§ **TASK MATERIAL**
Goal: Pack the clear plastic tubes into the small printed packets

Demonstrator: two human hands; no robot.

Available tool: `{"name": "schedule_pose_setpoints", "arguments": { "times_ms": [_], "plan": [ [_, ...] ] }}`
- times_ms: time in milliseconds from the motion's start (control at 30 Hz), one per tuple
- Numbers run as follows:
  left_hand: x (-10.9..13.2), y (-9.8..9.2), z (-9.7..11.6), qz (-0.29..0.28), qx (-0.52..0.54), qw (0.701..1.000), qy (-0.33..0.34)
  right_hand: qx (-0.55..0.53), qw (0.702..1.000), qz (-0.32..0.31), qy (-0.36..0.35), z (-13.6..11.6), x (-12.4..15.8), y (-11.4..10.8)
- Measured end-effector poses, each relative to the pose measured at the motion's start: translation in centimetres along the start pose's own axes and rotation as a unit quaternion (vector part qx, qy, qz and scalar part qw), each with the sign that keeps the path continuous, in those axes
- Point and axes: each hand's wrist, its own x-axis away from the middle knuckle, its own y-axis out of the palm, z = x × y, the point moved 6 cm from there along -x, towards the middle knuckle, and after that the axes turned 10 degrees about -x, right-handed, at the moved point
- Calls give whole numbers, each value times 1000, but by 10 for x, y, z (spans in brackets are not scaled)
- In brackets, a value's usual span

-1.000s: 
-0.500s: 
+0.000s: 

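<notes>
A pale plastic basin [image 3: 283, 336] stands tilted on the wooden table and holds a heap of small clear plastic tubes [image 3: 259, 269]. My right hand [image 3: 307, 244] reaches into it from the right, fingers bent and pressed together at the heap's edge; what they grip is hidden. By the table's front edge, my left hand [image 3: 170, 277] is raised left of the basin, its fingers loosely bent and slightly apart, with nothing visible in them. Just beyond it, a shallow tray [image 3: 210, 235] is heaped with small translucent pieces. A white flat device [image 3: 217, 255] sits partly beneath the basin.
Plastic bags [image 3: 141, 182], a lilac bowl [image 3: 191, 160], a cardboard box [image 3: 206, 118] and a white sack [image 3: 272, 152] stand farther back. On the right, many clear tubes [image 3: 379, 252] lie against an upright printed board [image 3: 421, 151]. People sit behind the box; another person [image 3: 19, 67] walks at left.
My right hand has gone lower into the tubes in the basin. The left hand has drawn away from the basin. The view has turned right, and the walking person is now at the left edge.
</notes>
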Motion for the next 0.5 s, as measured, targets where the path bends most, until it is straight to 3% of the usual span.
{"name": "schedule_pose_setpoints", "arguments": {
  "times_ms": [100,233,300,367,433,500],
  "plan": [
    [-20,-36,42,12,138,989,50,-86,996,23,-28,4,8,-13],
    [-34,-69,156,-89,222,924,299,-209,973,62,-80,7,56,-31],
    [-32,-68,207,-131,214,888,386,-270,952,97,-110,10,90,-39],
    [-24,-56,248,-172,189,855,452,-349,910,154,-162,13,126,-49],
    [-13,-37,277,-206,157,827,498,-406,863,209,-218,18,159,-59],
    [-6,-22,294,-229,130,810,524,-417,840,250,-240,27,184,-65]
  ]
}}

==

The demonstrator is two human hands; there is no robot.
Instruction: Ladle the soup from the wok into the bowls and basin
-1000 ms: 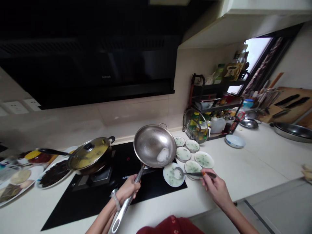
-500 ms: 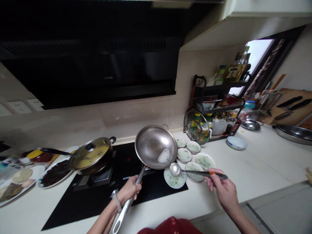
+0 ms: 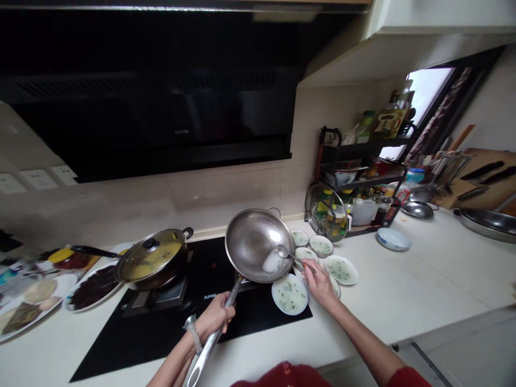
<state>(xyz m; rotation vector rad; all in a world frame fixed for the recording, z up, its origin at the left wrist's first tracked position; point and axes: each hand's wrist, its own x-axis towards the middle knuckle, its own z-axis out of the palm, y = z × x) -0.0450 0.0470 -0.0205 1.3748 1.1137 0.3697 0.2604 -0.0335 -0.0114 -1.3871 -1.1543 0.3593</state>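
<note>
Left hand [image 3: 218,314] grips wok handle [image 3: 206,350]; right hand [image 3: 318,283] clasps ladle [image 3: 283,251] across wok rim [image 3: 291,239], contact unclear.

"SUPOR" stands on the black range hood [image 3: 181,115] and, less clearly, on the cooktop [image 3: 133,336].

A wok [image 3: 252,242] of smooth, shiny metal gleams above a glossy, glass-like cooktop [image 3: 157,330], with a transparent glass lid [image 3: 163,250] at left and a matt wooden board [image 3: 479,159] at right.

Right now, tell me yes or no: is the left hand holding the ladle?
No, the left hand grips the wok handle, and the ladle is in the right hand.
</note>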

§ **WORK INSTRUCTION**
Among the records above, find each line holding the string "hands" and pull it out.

§ **EXERCISE SOLUTION**
Demonstrator: two human hands; no robot.
The demonstrator is two human hands; there is no robot.

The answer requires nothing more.